宝塚を「好き」という気持ちを因数分解してみたい、という思いで綴っています

『蒼穹の昴』新人公演感想


本公演は超特急なのに間延び、新人公演のほうが短いけど濃密だった



『蒼穹の昴』の本公演は、大長編のダイジェストで、公演時間2時間30分中、お芝居はフィナーレを除けば実質2時間10分くらいでしょうか。


本公演は時間が足りなくて超特急なのに、通してみると間延びしてしまう印象がありました。


本公演の間延びの原因は、玉座前で同じ服を着た官僚たちがわらわら口喧嘩したり、楊先生の家の長机で政治論を語っての、政治状況シーンが延々続くこと。


本公演はともかく、新人公演で今さら清朝の歴史の勉強をしなくてもいいですよね。


新人公演では、紫禁城内や楊先生の長机の政治シーンを思い切って削って、ジャーナリストたちの説明でつなぎ、


主要キャラが1対1で思いをぶつけあうシーンをメインで残し、物語の芯を「文秀VS西太后」で一本通すことで、すっきりして見やすくなった印象です。




個人的MVPは西太后の夢白あやさん。いやーっ、怖かった。


一樹千尋さんが演じる役は怖いのはよく知っているから、一樹さんの西太后が怖いのは想定内だったけど、夢白あやさんの西太后は新鮮に怖かった。


西太后は自分のことを光緒帝に「親爸爸」(お父さん)、周囲には「老仏爺」(仏様)と無理やり呼ばせていたそうですが、「宮中でただ一人の男、彼女の助言は絶対」な夢白西太后ならやりそうだ。


宮中では「厳父」であらねばと気を張っていて、


でも19歳で亡くした息子の歳に近そうな、男でも女でもない春児の前では、漁師の子と泳いだ娘時代の顔や、4歳の時から冷たい玉座に座らせることになった甥への母性がふとこぼれ出る。

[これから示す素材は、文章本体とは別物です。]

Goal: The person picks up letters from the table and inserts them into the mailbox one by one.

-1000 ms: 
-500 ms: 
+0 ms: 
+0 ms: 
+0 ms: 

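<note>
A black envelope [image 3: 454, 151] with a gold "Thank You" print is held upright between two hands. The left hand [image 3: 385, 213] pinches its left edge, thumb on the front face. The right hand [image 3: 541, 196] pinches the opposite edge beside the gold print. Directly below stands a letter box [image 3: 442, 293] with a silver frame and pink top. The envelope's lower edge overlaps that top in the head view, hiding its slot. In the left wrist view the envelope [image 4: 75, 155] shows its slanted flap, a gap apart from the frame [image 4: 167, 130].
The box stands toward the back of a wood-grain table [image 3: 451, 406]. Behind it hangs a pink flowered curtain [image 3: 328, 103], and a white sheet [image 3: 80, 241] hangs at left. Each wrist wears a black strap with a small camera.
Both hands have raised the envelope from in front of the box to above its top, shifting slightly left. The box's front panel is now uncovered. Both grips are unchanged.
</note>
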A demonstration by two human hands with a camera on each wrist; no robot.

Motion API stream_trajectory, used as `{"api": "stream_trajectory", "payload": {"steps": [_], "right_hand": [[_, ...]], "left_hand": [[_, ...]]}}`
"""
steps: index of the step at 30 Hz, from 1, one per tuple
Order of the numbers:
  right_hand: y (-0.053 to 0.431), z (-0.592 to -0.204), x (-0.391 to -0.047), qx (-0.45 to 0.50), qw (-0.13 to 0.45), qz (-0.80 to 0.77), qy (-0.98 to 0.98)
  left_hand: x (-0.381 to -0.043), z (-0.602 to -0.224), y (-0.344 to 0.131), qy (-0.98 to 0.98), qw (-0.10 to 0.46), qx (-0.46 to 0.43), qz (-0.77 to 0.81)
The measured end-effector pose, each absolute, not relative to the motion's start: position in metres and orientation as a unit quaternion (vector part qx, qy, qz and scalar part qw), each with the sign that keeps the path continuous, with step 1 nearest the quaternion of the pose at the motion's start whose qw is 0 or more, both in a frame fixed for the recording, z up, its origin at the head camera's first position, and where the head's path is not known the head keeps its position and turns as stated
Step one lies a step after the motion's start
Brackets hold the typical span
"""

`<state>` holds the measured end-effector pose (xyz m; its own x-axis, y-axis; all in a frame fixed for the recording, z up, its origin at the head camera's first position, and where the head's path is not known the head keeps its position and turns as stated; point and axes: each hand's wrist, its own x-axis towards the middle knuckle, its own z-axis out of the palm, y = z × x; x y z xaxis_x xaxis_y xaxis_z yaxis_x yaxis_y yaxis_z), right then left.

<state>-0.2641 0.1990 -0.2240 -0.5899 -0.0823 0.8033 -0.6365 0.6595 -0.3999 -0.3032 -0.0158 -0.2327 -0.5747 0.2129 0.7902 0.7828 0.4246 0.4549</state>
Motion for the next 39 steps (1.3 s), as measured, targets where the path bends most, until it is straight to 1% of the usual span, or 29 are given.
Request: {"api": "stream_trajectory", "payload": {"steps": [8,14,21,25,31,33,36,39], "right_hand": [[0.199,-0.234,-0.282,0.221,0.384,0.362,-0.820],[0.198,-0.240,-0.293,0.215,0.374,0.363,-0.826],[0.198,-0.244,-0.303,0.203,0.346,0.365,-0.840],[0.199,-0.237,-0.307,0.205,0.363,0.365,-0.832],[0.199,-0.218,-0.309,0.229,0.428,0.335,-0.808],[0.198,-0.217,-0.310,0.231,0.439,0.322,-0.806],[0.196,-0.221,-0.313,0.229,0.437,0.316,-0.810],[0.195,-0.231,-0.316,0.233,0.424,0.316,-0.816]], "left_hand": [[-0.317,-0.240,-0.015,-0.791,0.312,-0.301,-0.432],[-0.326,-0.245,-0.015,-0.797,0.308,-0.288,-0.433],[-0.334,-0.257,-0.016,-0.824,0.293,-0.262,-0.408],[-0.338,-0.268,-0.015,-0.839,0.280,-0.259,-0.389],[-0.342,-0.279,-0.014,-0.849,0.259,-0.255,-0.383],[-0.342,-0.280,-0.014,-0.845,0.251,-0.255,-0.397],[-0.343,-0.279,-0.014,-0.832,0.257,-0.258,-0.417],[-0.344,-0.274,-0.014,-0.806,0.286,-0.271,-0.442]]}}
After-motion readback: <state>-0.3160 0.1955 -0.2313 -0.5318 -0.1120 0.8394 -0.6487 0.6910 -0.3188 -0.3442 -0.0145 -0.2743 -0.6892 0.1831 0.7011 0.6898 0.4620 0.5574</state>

彼女の語りが絵が見えて上手いんですよね。何十年も前にいっしょに泳いだ漁師の子の日焼けが見えた。


華世 京さんは、情の深さとロジカルな説得力が共存していて、「梁秀」という名前の印象にぴったり。


(彩風さんは、文官というよりパッション溢れる知将「梁秀」という名のほうが似合いそう。袁世凱よりあなたが軍にいてほしい)



音彩 唯さんの李玲玲は、ホントに可憐で可愛い。物語の中で玲玲の笑顔が、昴の輝き。



李鴻章役の咲城 けいさんは、前回新人公演『めぐり会いは再び next generation-真夜中の依頼人(ミッドナイト・ガールフレンド)-』では歯がゆさが残った公演だったのかな、と感じましたが、ラストの栄禄にお前に天命は無い、と剣を突き付けるシーンなど、腹の据わり方に男役として成長が感じられました。